NEGOTIATIONS ON PRESERVATION OF KOSOVO BORDERS?
AIM Pristina, 16 May, 1998
When on 9 May, the Contact Group, with reservation of Russia, reached the decision on re-imposing sanctions on Belgrade, it seemed that the problem of Kosovo could end in no other way but soaked in blood. Escalation of the conflict in Kosovo just confirmed fear about inevitability of the war which, according to certain predictions, would seriously endanger not only stability of the Balkans, but also that of Europe.

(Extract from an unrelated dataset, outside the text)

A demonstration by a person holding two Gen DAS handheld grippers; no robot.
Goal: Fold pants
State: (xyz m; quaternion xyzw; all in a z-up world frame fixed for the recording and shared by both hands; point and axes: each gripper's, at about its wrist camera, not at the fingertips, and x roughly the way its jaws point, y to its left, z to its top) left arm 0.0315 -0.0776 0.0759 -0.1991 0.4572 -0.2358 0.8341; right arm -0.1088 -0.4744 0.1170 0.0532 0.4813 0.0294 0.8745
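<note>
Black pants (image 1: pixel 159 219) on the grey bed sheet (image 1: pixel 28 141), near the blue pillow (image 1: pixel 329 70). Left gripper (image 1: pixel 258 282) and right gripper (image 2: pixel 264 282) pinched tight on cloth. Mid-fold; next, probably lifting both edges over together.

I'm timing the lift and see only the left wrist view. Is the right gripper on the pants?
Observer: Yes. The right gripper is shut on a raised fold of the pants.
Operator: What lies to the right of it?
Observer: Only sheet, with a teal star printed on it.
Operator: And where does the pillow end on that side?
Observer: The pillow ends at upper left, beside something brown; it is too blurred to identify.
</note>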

Neither the Serbian regime nor the leaders of Kosovo Albanians showed any readiness to make even the slightest concession in their diametrically opposed stands. They not only had quite different views on the status of Kosovo, but which was more important and more urgent in the current circumstances, they had diametrically opposed approaches concerning meeting "preliminary conditions" for the beginning of "unconditional negotiations", that is, concerning the manner in which a framework and the "initial formula" for negotiations was sought and defined. Milosevic had organised the referendum against foreign mediation in resolving the issue of Kosovo in order to add to the practically unison stand of Serbian parties concerning the "internal problem of Serbia" the power of the plebiscitary declaration of the will of the nation. It seemed that by doing it he had cemented the firm and unyielding policy of Belgrade. The Albanians on the other hand did not wish to give up the option of independence. They insisted also on unfailing foreign mediation in negotiations as guarantors of the agreement, as well as on negotiations with a federal and not a Serbian delegation of negotiators.
Despite everything, just a day after the Contact Group faced refusal of any cooperativeness of Belgrade and a deadend of further political action, the United States sent a team of ambassadors headed by its specialist for mediation, Richard Holbrook, the architect of the Dayton accords. Holbrook silently and apparently with no great ambitions started his mission of shuttle diplomacy along the itinerary Belgrade-Pristina-Tirana-Belgrade-Pristina-Belgrade, and after just three days, quite unexpectedly, stated the sensational news that a meeting was agreed between Slobodan Milosevuic and Ibrahim Rugova was scheduled to take place in Belgrade. The meeting was held on 15 May. The participants say that the meeting was open and useful, although differences in standpoints remained big. It was agreed that talks of authorised delegations would begin next week. The question of the mediator has not been clearly defined yet. It is obvious that the actual informal but present and influential mediators will be the Americans, and that a formula will be found for the mission of Mr. Gonsales or somebody else who would take his place in the role of the representative of OSCE and EU in negotiations. Details about the initial agreement on the beginning of negotiations will probably be clarified in the next few days.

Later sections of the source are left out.